Gli ufficiali, i quali li raccolsero dalla trave su cui galeggiavano, dicono che il compagno del fortunato tribuno era un giovane, e vestisse abiti da forzato. Questo dovrebbe bastare per convincerti; ma, nel caso che tu, ottimo Mida non fossi ancora interamente persuaso, aggiungerò che ieri la Fortuna mi fece incontrare faccia a faccia questo figlio di Arrio, e io ti giuro che quantunque non lo riconoscessi sull’istante, egli è quel Ben-Hur che fu per anni mio compagno d’infanzia; quel Ben-Hur, fatto uomo, il quale, fosse anche l’ultimo degli schiavi, deve in questo momento rivolgere disegni di vendetta — così farei io al suo posto — vendetta che non si arresterebbe neppure davanti alla morte; vendetta per la patria, per la madre, per la sorella, perdute, per gli anni passati al remo, per la fortuna infine di cui noi lo spogliammo.
A quest’ora, o mio benefattore ed amico, il pericolo che corrono i tuoi sesterzi, se non la tua pelle, avrà scosso il tuo abituale scetticismo, e la tua potente intelligenza si sarà messa a riflettere.
Sarebbe banale di chiederti che cosa dovremmo fare. Piuttosto lasciami dire che io sono il tuo cliente; o meglio, sii tu il mio Ulisse, dalla cui bocca attendo sapienti consigli.
Mi rimetto completamente a te. Sii celere come Mercurio, pronto come Cesare.
Il sole è già alto.

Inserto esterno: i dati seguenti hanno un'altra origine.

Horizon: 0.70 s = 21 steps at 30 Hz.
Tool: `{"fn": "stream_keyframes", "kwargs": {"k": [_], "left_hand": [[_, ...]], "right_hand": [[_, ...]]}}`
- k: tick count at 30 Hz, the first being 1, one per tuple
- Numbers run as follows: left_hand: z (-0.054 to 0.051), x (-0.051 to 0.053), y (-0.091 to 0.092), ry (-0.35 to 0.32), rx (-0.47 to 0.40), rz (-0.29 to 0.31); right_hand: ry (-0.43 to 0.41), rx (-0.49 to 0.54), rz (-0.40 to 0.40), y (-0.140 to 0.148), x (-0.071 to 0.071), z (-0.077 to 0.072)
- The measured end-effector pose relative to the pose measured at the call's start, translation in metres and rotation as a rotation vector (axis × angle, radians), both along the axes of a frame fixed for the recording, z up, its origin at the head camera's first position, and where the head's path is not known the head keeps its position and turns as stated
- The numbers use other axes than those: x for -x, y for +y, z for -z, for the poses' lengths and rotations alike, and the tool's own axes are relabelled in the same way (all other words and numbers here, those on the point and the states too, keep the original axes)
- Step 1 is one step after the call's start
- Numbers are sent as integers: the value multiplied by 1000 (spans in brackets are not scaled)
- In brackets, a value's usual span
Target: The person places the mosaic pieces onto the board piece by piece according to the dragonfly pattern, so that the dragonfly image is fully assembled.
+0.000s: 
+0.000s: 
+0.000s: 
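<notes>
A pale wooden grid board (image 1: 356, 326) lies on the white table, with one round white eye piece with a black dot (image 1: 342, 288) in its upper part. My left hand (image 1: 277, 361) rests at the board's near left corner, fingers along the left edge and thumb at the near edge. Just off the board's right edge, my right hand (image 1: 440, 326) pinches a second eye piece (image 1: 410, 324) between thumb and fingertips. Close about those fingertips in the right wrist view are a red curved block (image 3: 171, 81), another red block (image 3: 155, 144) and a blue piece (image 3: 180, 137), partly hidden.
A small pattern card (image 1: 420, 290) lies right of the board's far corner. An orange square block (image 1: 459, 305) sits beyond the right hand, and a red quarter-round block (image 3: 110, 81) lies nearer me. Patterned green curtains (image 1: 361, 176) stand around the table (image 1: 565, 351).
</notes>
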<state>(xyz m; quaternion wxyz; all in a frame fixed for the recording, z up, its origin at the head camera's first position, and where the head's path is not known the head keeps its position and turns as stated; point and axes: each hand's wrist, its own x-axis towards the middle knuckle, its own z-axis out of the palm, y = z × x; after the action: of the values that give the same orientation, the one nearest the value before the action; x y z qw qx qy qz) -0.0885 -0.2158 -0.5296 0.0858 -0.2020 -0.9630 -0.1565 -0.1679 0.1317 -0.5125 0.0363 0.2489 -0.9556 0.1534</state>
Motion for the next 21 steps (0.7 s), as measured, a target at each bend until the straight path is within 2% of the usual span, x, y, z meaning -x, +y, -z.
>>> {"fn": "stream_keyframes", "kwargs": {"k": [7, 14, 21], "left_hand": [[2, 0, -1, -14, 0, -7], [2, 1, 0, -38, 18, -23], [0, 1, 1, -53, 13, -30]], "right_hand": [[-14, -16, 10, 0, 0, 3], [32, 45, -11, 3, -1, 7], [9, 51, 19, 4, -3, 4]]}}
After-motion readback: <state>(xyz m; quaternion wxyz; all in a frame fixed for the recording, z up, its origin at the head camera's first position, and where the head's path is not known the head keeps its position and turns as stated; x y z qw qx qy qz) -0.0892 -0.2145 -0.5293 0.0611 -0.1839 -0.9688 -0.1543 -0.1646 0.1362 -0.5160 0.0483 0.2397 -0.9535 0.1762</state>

Fra un ora due messaggeri partiranno dalla mia stanza, ciascuno con una copia suggellata, di questa lettera; uno viaggerà per terra l’altro per mare; di tanta importanza stimo l’apparire del nostro nemico in questa parte del mondo Romano.
Io attenderò la tua risposta in questa città.
Le mosse di Ben-Hur saranno naturalmente regolate dal Console, il quale, quand’anche lavori giorno e notte, non sarà pronto alla partenza prima di un mese. Tu conosci la fatica di riunire un esercito e di provvederlo di tutto il necessario per una campagna in un paese lontano e deserto.
Io incontrai ieri l’Ebreo nel Boschetto di Dafne, e se egli non vi è tuttora, dimora certamente nelle vicinanze, cosicchè sarà facile tenerlo d’occhio. Anzi, se tu chiedessi dove sia in questo momento, io giuocherei che egli si trova all’Orto delle Palme; sotto la tenda di quel canuto traditore, lo sceicco Ilderim, il quale non sfuggirà a lungo alle nostre mani. Non ti sorprenda se Massenzio, come passo preliminare, farà imbarcare l’Arabo sulla prima galera di ritorno e lo manderà a Roma.
Io sono così sollecito di tenerti a giorno sul nostro amico, perchè è di alta importanza per te, o illustre, dove egli si trovi; poichè già sotto la tua abile guida ho appreso tanto di saggezza umana quanto basta per conoscere che in ogni impresa, tre elementi si devono massimamente considerare — tempo — luogo — mezzo.
Se tu credi che questo sia il luogo opportuno, non esitare ad affidare l’attuazione dei tuoi piani al tuo amico e discepolo:
«Messala»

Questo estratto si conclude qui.